[Date Prev][Date Next][Thread Prev][Thread Next][Date Index][Thread Index]

Re: Go - deadlocked processes causing memory leaks




On Mar 29, 2015, at 9:01 AM, Roger Shepherd <rog@xxxxxxxx> wrote:


On 29 Mar 2015, at 15:18, Rick Beton <rick.beton@xxxxxxxxx> wrote:

PS
"Because the channel is non-blocking, ..."
should read
"Because the channel is unbuffered, ..."

(edited version follows below)
Rick





Rick,

I think I understand the explanation in Stack Overflow. Essentially this says that if a one-buffered channel is used, the sending process won’t block even if the receiver is dead, and the process and channel will be garbage collected. Presumably in the implementation, a process’s memory is reclaimed only when it terminates, whereas dangling channels are garbage collected. I deduce it is not an error to have a program which outputs N items into a channel but inputs only N-1. [I know how you get there, how you end up with buffered channels, and then end up with the nasty consequences. I think the solution is change the programming model so the cases that cause problems can be better expressed - occam and Go are too low level).

I think the buffered channel “fix” only works if the channel eventually becomes ready - if it doesn’t, the process cannot complete. 

I can’t be bothered to go through the whole of the background to this, and my knowledge of go is only superficial. However, I did design and implement the occam implementation of InputOrFail etc. so I think I have some insight into this.

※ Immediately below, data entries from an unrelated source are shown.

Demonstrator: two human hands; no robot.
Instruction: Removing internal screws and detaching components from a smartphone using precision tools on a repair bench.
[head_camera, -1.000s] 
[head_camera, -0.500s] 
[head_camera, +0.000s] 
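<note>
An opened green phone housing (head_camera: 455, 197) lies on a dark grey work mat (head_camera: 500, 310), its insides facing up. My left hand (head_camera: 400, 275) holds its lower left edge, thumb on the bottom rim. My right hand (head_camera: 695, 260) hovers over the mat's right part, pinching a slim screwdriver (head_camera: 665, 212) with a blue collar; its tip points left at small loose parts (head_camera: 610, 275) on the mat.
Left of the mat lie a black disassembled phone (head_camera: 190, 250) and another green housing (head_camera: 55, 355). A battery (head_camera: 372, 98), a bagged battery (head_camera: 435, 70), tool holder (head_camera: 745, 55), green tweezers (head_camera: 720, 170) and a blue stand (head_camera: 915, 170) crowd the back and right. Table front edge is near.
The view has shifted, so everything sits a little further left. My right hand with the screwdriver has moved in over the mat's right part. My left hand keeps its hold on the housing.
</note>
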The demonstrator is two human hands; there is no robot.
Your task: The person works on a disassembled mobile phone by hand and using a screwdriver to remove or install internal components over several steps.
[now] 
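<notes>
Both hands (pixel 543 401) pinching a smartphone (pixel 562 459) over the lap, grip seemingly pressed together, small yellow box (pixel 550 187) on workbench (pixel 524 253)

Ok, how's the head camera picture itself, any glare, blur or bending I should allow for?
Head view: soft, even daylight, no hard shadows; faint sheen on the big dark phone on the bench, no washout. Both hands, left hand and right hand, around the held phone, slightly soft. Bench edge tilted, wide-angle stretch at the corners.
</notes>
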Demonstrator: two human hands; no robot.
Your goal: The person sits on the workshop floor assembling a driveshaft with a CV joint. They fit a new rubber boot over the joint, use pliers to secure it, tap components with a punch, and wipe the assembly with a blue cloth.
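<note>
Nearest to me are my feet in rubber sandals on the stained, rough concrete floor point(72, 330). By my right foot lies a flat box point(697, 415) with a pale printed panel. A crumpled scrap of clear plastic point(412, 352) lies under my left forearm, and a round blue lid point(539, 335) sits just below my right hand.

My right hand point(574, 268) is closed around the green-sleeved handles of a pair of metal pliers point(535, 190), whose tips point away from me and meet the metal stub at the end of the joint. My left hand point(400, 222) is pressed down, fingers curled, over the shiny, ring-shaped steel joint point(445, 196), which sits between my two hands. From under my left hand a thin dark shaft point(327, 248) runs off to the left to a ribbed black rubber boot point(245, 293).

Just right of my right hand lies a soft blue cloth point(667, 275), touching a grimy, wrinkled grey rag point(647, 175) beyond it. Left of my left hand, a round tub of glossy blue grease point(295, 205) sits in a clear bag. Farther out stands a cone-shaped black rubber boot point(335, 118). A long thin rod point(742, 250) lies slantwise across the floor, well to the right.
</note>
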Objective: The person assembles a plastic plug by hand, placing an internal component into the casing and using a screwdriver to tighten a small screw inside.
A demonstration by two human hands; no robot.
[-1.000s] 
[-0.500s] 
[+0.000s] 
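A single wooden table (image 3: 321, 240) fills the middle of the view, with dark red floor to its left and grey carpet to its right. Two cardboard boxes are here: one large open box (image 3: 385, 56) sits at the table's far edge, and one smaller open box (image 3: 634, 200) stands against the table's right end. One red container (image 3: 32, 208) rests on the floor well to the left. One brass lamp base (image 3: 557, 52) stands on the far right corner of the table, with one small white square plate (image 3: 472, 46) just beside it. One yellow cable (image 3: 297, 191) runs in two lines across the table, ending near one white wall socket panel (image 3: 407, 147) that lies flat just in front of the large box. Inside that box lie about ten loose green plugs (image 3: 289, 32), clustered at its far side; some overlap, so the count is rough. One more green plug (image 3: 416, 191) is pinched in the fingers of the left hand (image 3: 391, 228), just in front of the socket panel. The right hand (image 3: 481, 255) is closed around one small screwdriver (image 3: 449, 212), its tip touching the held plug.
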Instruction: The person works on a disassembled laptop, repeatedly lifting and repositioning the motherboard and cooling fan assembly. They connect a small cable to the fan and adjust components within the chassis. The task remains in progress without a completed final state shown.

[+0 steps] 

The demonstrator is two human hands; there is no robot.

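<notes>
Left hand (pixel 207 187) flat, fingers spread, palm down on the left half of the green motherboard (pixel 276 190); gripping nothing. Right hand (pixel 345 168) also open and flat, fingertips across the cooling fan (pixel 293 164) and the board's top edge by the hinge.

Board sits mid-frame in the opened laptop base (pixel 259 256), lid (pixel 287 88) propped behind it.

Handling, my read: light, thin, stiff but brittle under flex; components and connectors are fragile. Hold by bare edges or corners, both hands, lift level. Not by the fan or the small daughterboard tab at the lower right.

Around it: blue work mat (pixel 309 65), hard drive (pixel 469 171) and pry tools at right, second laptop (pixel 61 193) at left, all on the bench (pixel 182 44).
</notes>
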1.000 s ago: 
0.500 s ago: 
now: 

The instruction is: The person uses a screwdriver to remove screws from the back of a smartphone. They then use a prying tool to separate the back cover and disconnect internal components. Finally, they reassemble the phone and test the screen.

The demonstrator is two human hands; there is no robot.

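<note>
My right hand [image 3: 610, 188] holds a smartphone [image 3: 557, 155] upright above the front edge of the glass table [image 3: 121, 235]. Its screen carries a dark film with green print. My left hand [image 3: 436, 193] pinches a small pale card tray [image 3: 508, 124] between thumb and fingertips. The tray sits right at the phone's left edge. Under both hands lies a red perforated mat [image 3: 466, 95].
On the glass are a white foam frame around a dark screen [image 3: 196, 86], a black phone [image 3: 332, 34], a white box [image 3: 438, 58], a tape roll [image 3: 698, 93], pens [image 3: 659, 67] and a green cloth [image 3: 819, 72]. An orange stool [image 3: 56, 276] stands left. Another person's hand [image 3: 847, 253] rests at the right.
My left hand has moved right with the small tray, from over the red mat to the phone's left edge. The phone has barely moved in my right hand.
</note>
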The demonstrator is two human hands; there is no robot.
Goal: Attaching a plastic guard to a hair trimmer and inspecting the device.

I’ve always thought InputOrFail and brethren were very important, and that the theory needed to be expanded to try to embrace those cases, for reasons like those in this thread. In my book Crawl-Space Computing, I worked on one case (orchard sensors) that had failing connections, and found I had to carry it a little farther (p 133):

PRI ALT
  bool1 & c1 ? mess1
    — code
  — more channel guards if needed
  clock ? AFTER timeout
    — code, e.g. timedout := TRUE
  FAILURE
    — code, e.g. notdone := FALSE

where c1 ? mess1 is really an InputOrFail and branches to FAILURE if aborted. The reason it works is that once an inputting link channel guard is selected, and before its communication is done, its process’s address remains in its channel word and can be recovered. If the first, “unsolicited” byte has not been sent, or has not finished coming, then the channel’s branch of the ALT is not ready, and the timer branch wins. So this makes the ALT bulletproof.

Larry Dickson